• _Exercise description_: Copy every line of the following data that includes the string "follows".

Entries taken from a collection:
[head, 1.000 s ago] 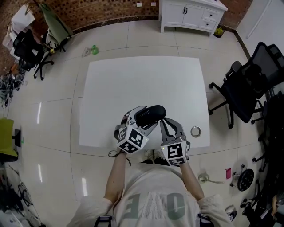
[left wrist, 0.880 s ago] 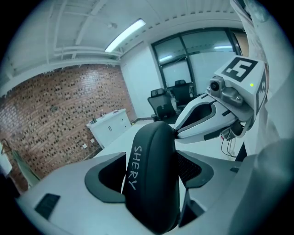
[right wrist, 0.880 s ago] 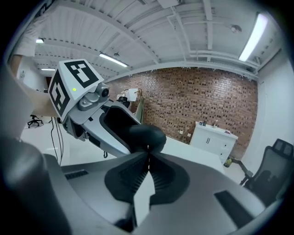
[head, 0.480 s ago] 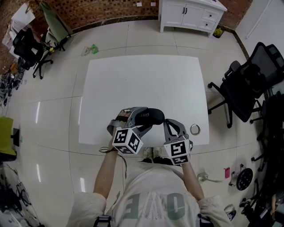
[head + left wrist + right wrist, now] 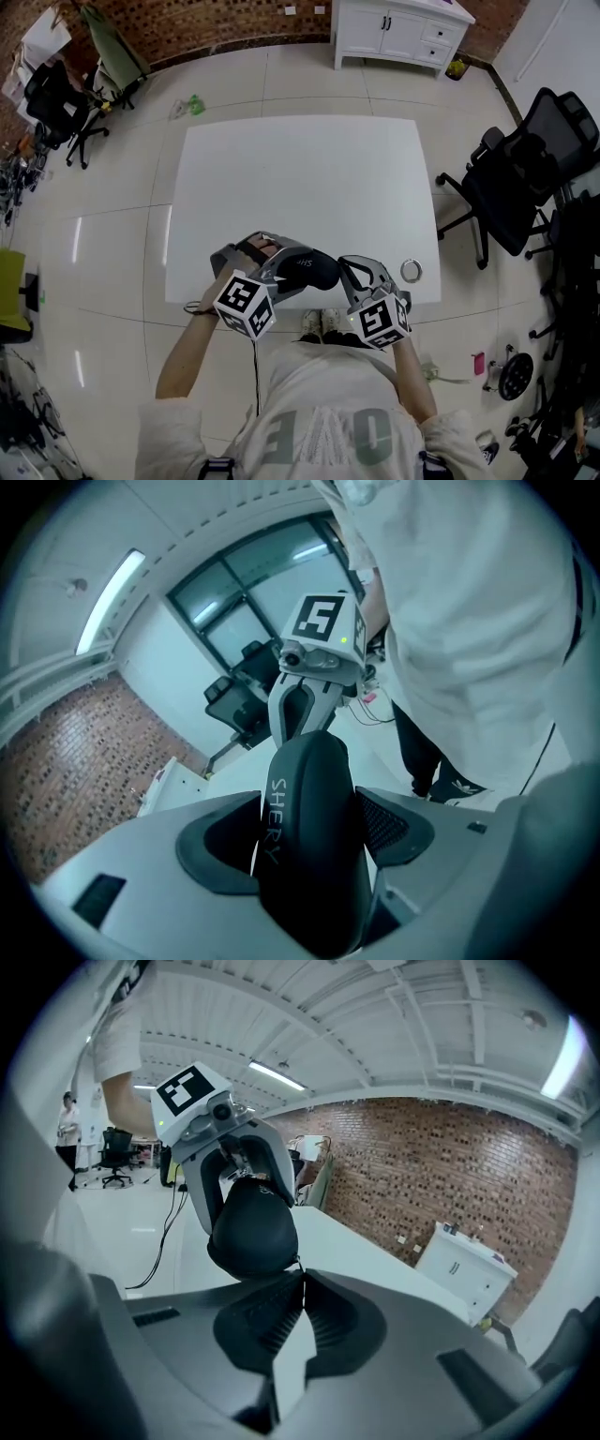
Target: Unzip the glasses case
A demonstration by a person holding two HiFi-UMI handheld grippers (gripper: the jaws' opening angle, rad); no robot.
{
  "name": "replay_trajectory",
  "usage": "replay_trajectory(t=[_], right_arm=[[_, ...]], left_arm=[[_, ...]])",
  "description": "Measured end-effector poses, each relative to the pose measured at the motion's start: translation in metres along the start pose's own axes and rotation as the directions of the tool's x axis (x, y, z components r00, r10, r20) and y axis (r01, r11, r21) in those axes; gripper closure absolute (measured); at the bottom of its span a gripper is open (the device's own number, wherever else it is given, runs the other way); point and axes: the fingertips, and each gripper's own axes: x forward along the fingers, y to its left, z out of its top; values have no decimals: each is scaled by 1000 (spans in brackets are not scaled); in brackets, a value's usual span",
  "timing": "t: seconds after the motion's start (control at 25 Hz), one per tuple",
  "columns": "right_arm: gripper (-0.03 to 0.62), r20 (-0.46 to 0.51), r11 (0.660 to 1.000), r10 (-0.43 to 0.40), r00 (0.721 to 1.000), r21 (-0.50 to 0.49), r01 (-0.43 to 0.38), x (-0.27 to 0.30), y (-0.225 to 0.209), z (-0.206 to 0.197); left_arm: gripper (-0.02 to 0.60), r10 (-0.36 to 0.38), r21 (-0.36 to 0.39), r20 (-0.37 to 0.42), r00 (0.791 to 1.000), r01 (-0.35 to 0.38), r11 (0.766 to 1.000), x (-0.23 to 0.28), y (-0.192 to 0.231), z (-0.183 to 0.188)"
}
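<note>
A black glasses case (image 5: 309, 269) with white lettering hangs over the near edge of the white table (image 5: 300, 169). My left gripper (image 5: 284, 263) is shut on it, its pads pressing the case's two sides (image 5: 309, 836). My right gripper (image 5: 343, 268) meets the case's right end. In the right gripper view its jaws (image 5: 300, 1277) are shut, tips together on a small zipper pull (image 5: 298, 1264) at the rounded end of the case (image 5: 251, 1227). The zipper line itself is hidden from all views.
A small ring-shaped roll (image 5: 412, 273) lies on the table by my right gripper. A black office chair (image 5: 525, 187) stands to the right and a white cabinet (image 5: 398, 33) beyond the far edge. The person's torso is close behind both grippers.
My left gripper has slid left and nearer the table's front edge while rolling, taking the case along. The right gripper followed slightly, staying at the case's end.
</note>
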Motion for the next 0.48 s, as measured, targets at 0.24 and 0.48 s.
replay_trajectory(t=[0.24,0.48], right_arm=[[594,-15,994,73,997,-83,-74,6,14,-2],[594,33,999,9,999,-49,-7,3,0,9]], left_arm=[[262,-46,61,-15,999,47,997,-4,-15,3],[261,33,-40,-2,999,-33,999,-4,0,1]])
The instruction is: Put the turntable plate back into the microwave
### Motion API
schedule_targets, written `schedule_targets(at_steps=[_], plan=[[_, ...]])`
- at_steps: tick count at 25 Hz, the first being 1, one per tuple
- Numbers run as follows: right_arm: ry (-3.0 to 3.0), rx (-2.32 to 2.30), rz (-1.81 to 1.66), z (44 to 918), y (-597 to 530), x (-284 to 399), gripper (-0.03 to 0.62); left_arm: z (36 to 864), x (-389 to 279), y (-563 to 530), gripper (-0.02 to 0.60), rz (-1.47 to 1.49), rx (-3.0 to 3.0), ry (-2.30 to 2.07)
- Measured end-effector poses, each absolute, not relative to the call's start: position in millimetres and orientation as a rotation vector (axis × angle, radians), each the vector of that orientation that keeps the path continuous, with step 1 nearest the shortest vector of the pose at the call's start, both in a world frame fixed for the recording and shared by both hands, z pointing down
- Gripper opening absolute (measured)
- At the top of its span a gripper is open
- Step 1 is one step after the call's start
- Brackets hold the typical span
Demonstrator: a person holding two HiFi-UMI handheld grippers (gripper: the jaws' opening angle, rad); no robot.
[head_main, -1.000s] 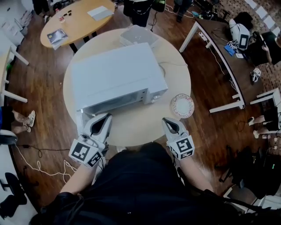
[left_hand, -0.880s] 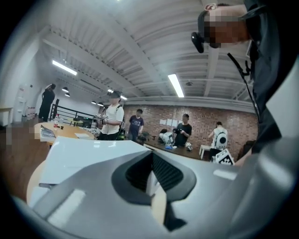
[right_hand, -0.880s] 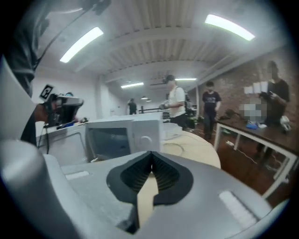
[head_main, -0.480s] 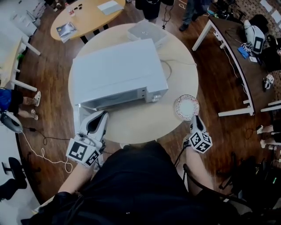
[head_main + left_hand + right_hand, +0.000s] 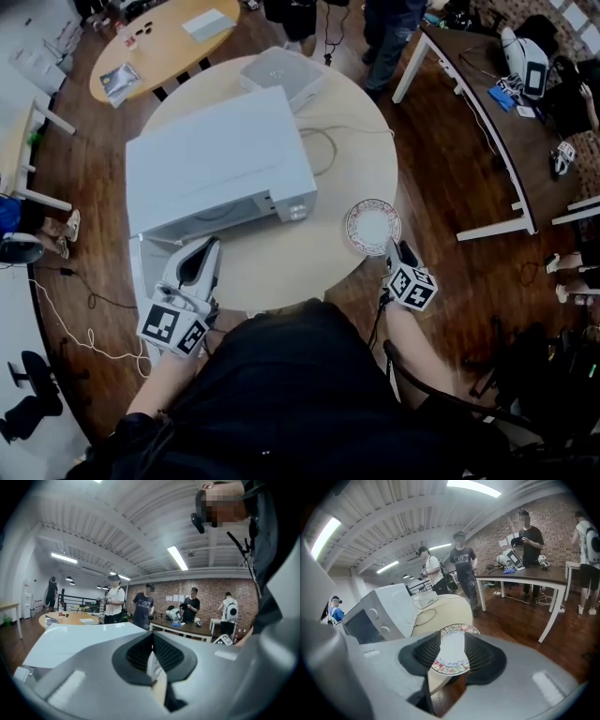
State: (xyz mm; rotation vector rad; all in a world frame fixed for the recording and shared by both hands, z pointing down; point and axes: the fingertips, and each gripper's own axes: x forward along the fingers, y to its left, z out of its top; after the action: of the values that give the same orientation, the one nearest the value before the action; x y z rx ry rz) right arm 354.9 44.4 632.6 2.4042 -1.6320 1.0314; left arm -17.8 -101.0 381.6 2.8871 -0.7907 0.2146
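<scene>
The right gripper (image 5: 397, 249) has just been opening its jaws; they stand apart with the near rim of the turntable plate (image 5: 372, 226) between them, unpinched. The plate lies flat at the near right edge of the round table (image 5: 366, 141). The left gripper (image 5: 204, 246) is clamped on the thin edge of the microwave door (image 5: 145, 272), swung open off the table's near left edge. The microwave (image 5: 211, 164) fills the left half.

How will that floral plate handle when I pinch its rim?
The plate looks glazed, so probably stiff, breakable and slippery to grip. It lies flat on the table, so its low rim may be hard to pinch. It sits near the table's edge; a push might slide it off.
</scene>
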Motion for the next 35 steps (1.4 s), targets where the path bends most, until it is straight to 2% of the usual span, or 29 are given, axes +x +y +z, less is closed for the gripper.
schedule_targets(at_steps=[12,22,35], plan=[[-1.625,2.402,1.15,672,49,371,0.261,374,30,-89,0.005,0.279,2.947,-0.725],[-1.625,2.373,1.245,697,35,381,0.268,351,53,-100,0.005,0.247,2.948,-0.756],[-1.59,2.369,1.319,722,23,383,0.268,348,49,-105,0.005,0.311,2.94,-0.817]])
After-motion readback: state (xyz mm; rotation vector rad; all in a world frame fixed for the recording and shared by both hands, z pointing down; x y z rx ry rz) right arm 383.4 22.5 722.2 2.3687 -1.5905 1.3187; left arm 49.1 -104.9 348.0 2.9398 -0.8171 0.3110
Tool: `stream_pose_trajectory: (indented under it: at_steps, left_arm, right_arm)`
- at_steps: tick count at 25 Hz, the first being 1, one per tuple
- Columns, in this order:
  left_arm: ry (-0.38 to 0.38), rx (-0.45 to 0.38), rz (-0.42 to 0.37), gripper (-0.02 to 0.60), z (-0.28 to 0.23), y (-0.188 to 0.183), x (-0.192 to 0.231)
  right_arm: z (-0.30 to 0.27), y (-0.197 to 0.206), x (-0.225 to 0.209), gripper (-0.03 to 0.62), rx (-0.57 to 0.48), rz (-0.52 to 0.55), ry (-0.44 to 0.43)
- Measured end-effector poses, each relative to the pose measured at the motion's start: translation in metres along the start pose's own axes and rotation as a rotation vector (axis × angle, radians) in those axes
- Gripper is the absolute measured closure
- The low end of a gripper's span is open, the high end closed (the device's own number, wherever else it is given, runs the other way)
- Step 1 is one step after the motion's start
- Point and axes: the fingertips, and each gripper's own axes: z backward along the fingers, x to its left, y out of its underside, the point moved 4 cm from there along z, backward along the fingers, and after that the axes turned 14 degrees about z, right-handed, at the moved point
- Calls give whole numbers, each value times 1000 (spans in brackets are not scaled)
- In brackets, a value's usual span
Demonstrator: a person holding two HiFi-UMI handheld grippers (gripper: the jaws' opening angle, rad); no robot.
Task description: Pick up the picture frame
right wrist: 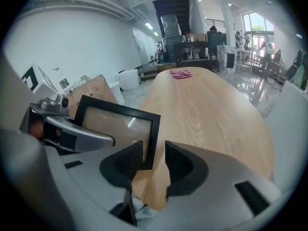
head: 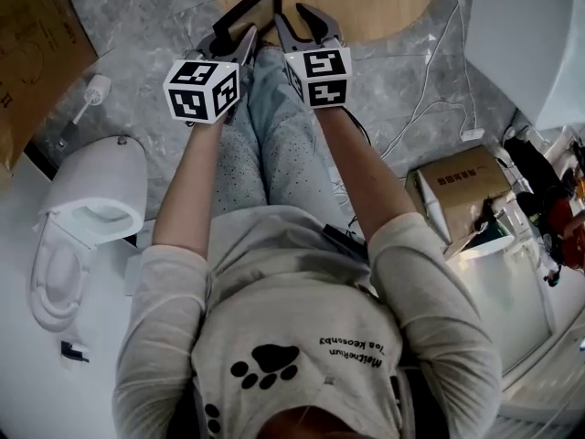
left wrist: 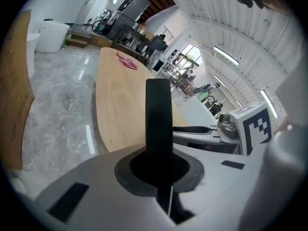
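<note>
Item under inspection: the picture frame (right wrist: 115,124), black border, glazed. It sits at 12 o'clock in the head view, over the near edge of the wooden bench (head: 366,3), between the two grippers. I cannot tell whether its lower edge touches the bench.

Orientation: the frame stands on edge in landscape format. In the right gripper view its long axis runs from 9 to 3 o'clock, dipping slightly toward 3, and the glazed face looks toward that camera. In the head view its top edge climbs toward 1 o'clock.

Left gripper (left wrist: 159,162): jaws clenched on the picture frame. I see the frame edge-on there, a black bar rising straight to 12 o'clock out of the pads.

Right gripper (right wrist: 154,165): jaws released and standing wide. The frame's end toward 3 o'clock lies just beyond the gap between them; neither pad presses on it.

Writing and labels: I find no label or brand on the frame. Each marker cube carries black-and-white square patterns only. The person's shirt (head: 302,337) shows a black paw print and two lines of lettering, upside down to me and too small to read with confidence. A cardboard box (head: 462,186) at 3 o'clock bears printed characters I cannot read. A pink item (right wrist: 180,74) lies at the far end of the bench.
</note>
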Motion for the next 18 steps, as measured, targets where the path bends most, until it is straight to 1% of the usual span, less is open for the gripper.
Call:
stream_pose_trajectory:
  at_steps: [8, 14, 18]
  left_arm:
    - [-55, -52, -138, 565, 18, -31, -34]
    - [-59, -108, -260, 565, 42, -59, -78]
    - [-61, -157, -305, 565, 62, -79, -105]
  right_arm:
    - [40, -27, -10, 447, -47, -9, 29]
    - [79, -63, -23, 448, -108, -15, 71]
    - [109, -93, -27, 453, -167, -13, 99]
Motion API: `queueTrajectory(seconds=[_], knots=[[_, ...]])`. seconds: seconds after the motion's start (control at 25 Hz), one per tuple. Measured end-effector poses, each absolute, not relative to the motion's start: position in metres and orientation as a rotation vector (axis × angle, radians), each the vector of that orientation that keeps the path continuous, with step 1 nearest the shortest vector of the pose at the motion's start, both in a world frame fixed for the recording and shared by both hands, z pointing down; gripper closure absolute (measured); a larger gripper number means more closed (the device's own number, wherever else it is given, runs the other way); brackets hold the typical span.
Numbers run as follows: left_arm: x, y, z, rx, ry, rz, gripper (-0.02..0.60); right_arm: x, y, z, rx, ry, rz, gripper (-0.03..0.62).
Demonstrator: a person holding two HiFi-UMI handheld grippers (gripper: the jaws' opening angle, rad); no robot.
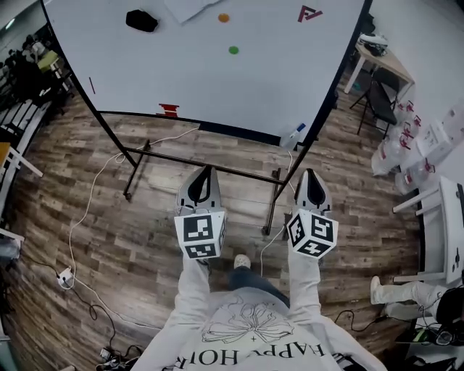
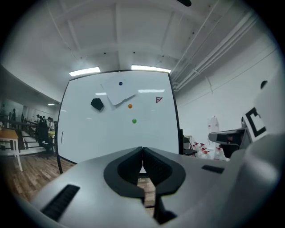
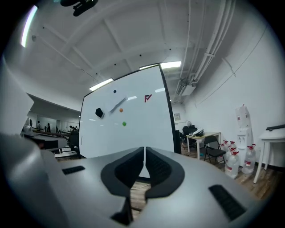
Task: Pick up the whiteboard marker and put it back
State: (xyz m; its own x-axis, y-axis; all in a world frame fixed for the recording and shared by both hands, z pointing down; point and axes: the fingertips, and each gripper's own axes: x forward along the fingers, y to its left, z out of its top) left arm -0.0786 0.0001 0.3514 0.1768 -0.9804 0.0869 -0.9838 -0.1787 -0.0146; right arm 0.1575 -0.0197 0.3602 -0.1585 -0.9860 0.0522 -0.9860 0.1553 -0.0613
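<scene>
A white whiteboard [image 1: 181, 65] on a black wheeled stand faces me. On its bottom ledge lies a small red thing [image 1: 167, 110], which looks like the marker. A black eraser [image 1: 141, 20], an orange magnet [image 1: 223, 17] and a green magnet [image 1: 233, 50] stick to the board. My left gripper [image 1: 205, 172] and right gripper [image 1: 312, 175] are held side by side over the wooden floor, short of the stand and pointing at the board. Both are shut and empty. The left gripper view shows the left gripper [image 2: 142, 149] shut before the board [image 2: 111, 133]. The right gripper view shows the right gripper [image 3: 144, 149] shut likewise.
A blue-capped spray bottle [image 1: 293, 136] sits at the ledge's right end. The stand's crossbar [image 1: 210, 165] and legs are just ahead of the grippers. White cables [image 1: 94, 188] and a power strip [image 1: 65, 277] lie on the floor at left. A table and chair [image 1: 377, 69], water bottles [image 1: 402, 141] and a white table [image 1: 442, 224] stand at right.
</scene>
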Motion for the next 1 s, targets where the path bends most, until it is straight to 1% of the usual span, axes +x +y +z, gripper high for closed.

• _Written solution_:
- Numbers run as follows: right_arm: ry (-3.0 to 3.0), rx (-2.32 to 2.30), rz (-1.81 to 1.66), z (44 to 918), y (-597 to 530), x (-284 to 399), gripper (-0.03 to 0.62); left_arm: z (36 to 864), x (-389 to 279), y (-563 to 530), gripper (-0.02 to 0.60), rz (-1.47 to 1.49), rx (-3.0 to 3.0), ry (-2.30 to 2.07)
Numbers run as follows: left_arm: x, y, z, rx, ry, rz, gripper (-0.02..0.60); right_arm: x, y, z, rx, ry, rz, gripper (-0.03..0.62).

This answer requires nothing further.